DEF. (Borel set): The smallest $\sigma$-algebra on $\mathbb{R}$ containing all open subsets of $\mathbb{R}$, $\mathcal{B}$, is called the collection of Borel subsets of $\mathbb{R}$. An element of this $\sigma$-algebra is called a Borel set.

LEMMA (1): Let $x\in\mathbb{R}$: then there exists both a decreasing sequence and an increasing sequence of rational numbers converging to $x$.
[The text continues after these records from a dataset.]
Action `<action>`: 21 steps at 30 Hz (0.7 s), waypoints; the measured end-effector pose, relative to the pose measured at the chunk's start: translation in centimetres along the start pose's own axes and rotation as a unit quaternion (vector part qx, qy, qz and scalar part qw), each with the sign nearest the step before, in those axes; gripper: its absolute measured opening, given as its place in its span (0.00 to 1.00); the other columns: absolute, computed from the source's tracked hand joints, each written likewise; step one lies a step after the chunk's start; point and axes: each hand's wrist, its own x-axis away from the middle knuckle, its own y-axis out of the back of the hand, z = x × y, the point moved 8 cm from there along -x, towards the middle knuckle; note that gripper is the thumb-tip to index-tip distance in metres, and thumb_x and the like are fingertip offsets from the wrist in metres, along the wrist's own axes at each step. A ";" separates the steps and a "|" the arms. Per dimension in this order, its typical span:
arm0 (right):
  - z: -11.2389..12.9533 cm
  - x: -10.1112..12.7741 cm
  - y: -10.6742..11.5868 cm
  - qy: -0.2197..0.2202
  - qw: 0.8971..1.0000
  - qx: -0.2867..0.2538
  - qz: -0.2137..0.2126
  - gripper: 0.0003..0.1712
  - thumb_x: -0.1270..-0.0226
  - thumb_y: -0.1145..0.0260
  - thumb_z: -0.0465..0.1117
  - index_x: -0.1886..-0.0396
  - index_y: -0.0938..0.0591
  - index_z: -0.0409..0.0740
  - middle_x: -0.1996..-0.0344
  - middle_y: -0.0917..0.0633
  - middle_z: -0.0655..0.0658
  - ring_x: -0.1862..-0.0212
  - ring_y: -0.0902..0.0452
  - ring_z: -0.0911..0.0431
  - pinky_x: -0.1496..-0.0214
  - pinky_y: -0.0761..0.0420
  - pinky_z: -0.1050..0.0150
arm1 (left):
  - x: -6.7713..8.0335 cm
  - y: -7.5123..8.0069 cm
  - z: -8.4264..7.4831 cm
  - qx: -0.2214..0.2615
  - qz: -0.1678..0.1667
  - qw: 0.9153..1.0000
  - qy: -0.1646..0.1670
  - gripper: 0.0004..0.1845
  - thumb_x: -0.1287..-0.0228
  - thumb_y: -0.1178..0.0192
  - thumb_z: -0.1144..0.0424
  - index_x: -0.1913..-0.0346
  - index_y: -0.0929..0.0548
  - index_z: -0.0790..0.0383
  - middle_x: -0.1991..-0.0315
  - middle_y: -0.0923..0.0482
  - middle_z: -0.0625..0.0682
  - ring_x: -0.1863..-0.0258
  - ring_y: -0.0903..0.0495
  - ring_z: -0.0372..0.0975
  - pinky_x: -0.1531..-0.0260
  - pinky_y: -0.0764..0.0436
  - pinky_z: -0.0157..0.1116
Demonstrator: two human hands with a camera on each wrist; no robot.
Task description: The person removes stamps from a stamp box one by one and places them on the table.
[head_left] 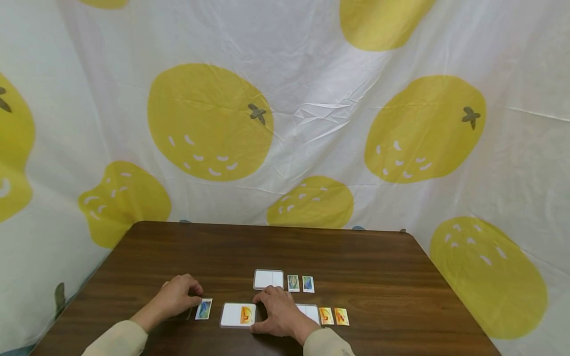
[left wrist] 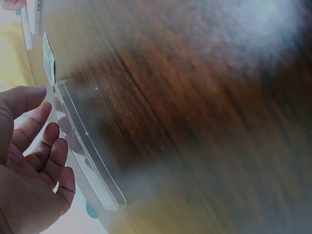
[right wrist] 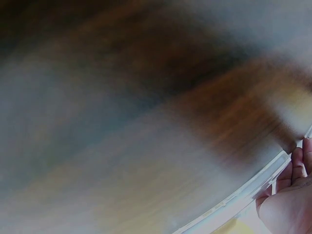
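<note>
A flat clear case (head_left: 230, 315) with a white backing lies at the front middle, an orange stamp (head_left: 247, 315) at its right end. My right hand (head_left: 280, 311) holds this case at its right end, index finger at the far corner and thumb at the near one. Further left, my left hand (head_left: 175, 297) rests with loosely bent fingers over another clear case (left wrist: 92, 146); the left wrist view shows this case edge-on beside the fingers. At its end, close to the thumb, lies a blue-green stamp (head_left: 203, 309). The hand covers most of the left case in the head view.
Partly under my right hand lies another white-backed case (head_left: 309, 312), with two orange stamps (head_left: 327, 316) to its right. Behind stands a further case (head_left: 268, 278) beside two green-blue stamps (head_left: 293, 283). A brown wooden table (head_left: 378, 267) meets a fruit-patterned curtain (head_left: 311, 138).
</note>
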 end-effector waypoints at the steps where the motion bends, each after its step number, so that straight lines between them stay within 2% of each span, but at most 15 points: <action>1: 0.0 0.0 0.0 0.000 1.000 0.000 0.000 0.32 0.49 0.26 0.65 0.47 0.20 0.58 0.48 0.23 0.53 0.43 0.30 0.53 0.41 0.33 0.51 | 0.0 0.0 0.0 0.001 0.001 1.000 0.001 0.06 0.50 0.27 0.62 0.71 0.15 0.51 0.68 0.22 0.43 0.63 0.21 0.43 0.61 0.27 0.53; 8: 0.0 0.0 0.1 0.000 1.000 -0.002 0.003 0.32 0.49 0.26 0.65 0.46 0.20 0.58 0.48 0.23 0.53 0.43 0.30 0.54 0.41 0.33 0.51 | 0.0 0.1 -0.2 0.006 0.001 1.000 -0.008 0.05 0.49 0.27 0.62 0.70 0.14 0.51 0.68 0.22 0.43 0.62 0.21 0.43 0.62 0.26 0.53; 15: 0.0 0.0 0.1 0.000 1.000 -0.001 0.002 0.32 0.49 0.26 0.65 0.47 0.20 0.57 0.48 0.23 0.53 0.43 0.30 0.54 0.42 0.33 0.52 | -0.1 0.2 -0.5 0.017 0.002 1.000 -0.003 0.05 0.49 0.27 0.62 0.69 0.15 0.52 0.67 0.22 0.43 0.62 0.21 0.43 0.61 0.26 0.53; 21: 0.1 0.1 0.1 0.002 1.000 -0.002 -0.001 0.32 0.49 0.26 0.65 0.47 0.20 0.57 0.48 0.23 0.53 0.43 0.30 0.54 0.42 0.33 0.52 | -0.2 0.1 -1.1 0.026 0.000 0.999 -0.019 0.06 0.49 0.27 0.62 0.69 0.15 0.52 0.67 0.22 0.43 0.62 0.21 0.44 0.61 0.26 0.53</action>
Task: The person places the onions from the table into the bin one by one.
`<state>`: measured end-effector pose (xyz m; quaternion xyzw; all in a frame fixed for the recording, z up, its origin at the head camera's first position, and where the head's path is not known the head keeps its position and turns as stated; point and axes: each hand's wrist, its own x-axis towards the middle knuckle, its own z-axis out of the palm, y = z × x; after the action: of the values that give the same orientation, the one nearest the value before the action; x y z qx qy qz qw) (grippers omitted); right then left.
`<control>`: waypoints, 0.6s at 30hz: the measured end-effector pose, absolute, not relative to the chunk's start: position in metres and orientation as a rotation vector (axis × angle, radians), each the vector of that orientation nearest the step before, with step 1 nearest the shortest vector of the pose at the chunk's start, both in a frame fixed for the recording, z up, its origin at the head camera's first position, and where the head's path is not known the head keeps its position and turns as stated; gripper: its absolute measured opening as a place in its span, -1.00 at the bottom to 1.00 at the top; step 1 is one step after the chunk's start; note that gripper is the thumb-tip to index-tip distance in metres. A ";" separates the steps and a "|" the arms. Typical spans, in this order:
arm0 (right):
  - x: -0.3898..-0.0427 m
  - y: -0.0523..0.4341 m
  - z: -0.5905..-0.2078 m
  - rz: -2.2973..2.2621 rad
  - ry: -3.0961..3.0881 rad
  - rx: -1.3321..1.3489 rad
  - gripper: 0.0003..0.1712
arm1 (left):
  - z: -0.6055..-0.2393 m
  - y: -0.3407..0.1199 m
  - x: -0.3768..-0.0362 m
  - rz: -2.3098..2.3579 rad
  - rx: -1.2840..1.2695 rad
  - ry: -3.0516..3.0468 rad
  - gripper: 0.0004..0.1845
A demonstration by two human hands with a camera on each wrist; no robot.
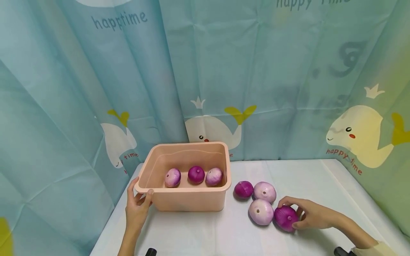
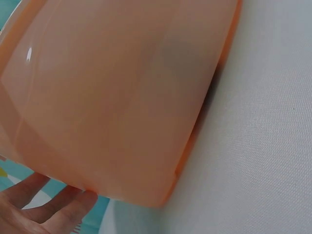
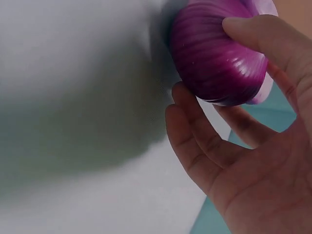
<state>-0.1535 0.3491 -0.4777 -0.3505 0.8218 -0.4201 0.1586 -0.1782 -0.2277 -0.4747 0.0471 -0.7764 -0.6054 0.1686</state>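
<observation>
Right hand (image 1: 312, 215) grips dark onion (image 1: 286, 218) near table's (image 1: 320, 177) front edge; left hand (image 1: 137, 206) holds tub (image 1: 189, 202) corner.

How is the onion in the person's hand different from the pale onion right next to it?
The held onion is dark purple; the pale onion is whitish pink. The right hand grips the dark one, while nothing touches the pale one except its neighbours. Both are round, similar in size, and sit on the white table outside the tub.

Teal fabric backdrop curtain (image 1: 208, 64) with whale print: "happtime" in grey-blue letters, upper left; partial "happy time" at top right edge. Small red "happy time" beneath the right yellow whale (image 1: 362, 137); "time" beside the left whale (image 1: 118, 140).
</observation>
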 end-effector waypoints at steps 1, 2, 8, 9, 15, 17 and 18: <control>-0.155 0.349 -0.475 -1.189 2.363 -1.005 -0.38 | -0.475 -0.228 -0.178 -1.722 0.135 -2.208 -0.23; -0.157 0.350 -0.472 -1.179 2.373 -1.012 -0.38 | -0.475 -0.228 -0.178 -1.720 0.141 -2.209 -0.23; -0.172 0.352 -0.448 -1.132 2.459 -1.080 -0.39 | -0.476 -0.228 -0.179 -1.708 0.138 -2.209 -0.24; -0.174 0.352 -0.443 -1.126 2.483 -1.089 -0.39 | -0.476 -0.227 -0.179 -1.709 0.134 -2.207 -0.24; -0.189 0.351 -0.415 -1.090 2.647 -1.122 -0.39 | -0.474 -0.227 -0.178 -1.712 0.142 -2.218 -0.23; -0.195 0.349 -0.406 -1.082 2.702 -1.112 -0.38 | -0.474 -0.226 -0.177 -1.710 0.147 -2.225 -0.23; -0.197 0.348 -0.402 -1.082 2.728 -1.104 -0.38 | -0.474 -0.226 -0.177 -1.708 0.148 -2.226 -0.23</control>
<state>-0.1975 0.3479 -0.4023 -0.3521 0.8700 -0.3452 0.0029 -0.1768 -0.2261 -0.4737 0.0521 -0.7813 -0.5996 0.1654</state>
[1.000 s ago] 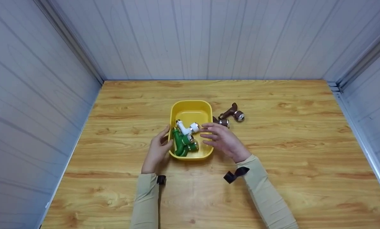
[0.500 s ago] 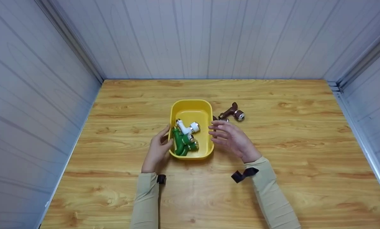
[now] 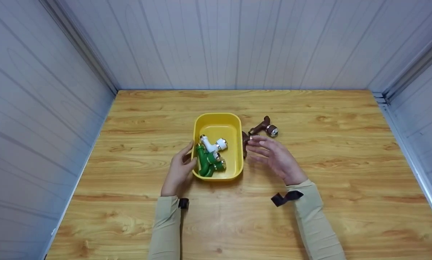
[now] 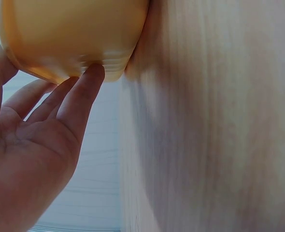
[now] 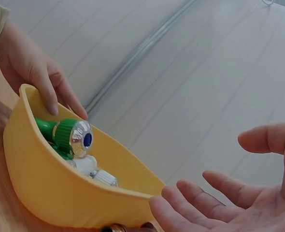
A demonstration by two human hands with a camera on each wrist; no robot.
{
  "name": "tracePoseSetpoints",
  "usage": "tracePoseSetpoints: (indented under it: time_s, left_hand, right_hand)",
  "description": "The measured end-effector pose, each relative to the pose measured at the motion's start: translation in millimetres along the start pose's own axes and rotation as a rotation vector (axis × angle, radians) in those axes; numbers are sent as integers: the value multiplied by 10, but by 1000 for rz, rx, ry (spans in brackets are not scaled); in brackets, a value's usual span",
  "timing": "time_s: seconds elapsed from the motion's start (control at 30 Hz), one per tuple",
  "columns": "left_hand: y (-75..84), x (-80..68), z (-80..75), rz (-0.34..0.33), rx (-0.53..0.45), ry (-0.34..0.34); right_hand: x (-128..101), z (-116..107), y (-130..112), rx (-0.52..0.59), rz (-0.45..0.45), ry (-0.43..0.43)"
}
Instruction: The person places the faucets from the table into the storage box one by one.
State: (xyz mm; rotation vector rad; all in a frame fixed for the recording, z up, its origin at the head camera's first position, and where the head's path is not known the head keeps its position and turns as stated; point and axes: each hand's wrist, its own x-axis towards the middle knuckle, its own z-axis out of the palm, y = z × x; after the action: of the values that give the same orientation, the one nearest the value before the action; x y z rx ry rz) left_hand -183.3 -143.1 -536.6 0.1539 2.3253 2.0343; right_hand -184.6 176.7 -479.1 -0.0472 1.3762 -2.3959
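A yellow plastic bin (image 3: 218,179) sits in the middle of the table. Inside it lie two green taps (image 3: 204,164) and a white tap (image 3: 211,146). My left hand (image 3: 178,171) grips the bin's left side, thumb at the rim and fingers against the outer wall in the left wrist view. To the right of the bin, my right hand (image 3: 279,159) has its fingers extended and holds nothing. Its fingertips overlap one brown tap (image 3: 245,144) close against the bin's right wall, partly hidden. Another brown tap (image 3: 264,126) lies just beyond.
The wooden table (image 3: 158,122) runs back to a pale panelled wall (image 3: 219,47), with side panels at left and right. A black strap (image 3: 287,198) is on the right wrist.
My right hand has drawn back from over the bin to the right. More of the nearer brown tap's body shows beside the bin. The left hand and bin have stayed in place.
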Motion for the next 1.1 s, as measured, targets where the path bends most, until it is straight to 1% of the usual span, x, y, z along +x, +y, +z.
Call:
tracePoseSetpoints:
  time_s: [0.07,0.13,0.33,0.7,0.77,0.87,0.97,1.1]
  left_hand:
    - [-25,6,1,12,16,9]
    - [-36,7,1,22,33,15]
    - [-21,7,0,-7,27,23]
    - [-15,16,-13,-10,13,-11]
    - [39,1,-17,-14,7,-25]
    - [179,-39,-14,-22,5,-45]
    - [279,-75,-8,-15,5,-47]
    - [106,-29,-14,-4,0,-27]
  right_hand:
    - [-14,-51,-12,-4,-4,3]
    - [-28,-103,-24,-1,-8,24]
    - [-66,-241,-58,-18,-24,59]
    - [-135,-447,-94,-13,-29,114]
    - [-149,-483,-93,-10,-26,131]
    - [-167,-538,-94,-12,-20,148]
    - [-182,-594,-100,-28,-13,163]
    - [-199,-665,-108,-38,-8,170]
LEMMA (2): Every open subset of $\mathbb{R}$ can be written as a countable union of disjoint open intervals.


My proof:

Let $(a,b), a<b$ be an open interval in $\mathbb{R}$ and take $c\in\mathbb{R}, a<c<b$, arbitrary: then by Lemma (1) there exist a decreasing sequence of rational numbers $(a_i)$ such that $a_i\overset{i\to +\infty}{\to} a$ and an increasing sequence of rational numbers $(c_i)$ such that $c_i\overset{i\to +\infty}{\to} c$ so $(a_i, c_i]\in \{(r,s]:r,s\in\mathbb{Q}\}\subset\mathcal{S}$ and $(a,c]=\bigcup_{i=1}^{\infty} (a_i, c_i]\in S$ since $\mathcal{S}$, being a $\sigma$-algebra, is closed under countable unions. We thus have that every half-open interval $(a,c]\in\mathbb{R}$ belongs to $\mathcal{S}$ so it must also be that $(a,b)=\bigcup_{n=1}^{\infty}(a,b-\frac{1}{n}]\in S$ (i.e. every open interval in $\mathbb{R}$ also belongs to $\mathcal{S}$) hence, by LEMMA (2), every open set in $\mathbb{R}$. So, since every open set belongs to $\mathcal{S}$, a $\sigma$-algebra, and $\mathcal{B}$ is the smallest $\sigma$-algebra containing them by definition, we have that $\mathcal{B}\subset\mathcal{S}$. Since each half-open interval with rational endpoints $(r,s]$ belongs to $\mathcal{B}$ ($(r,s)\in\mathcal{B}$ because it is open, $\{s\}\in\mathcal{B}$ because closed sets are Borel sets so their union also belongs to $\mathcal{B}$) and $\mathcal{S}$ is the smallest $\sigma$-algebra containing them by hypothesis we also have that $\mathcal{S}\subset\mathcal{B}$ thus $\mathcal{S}=\mathcal{B}$, as desired.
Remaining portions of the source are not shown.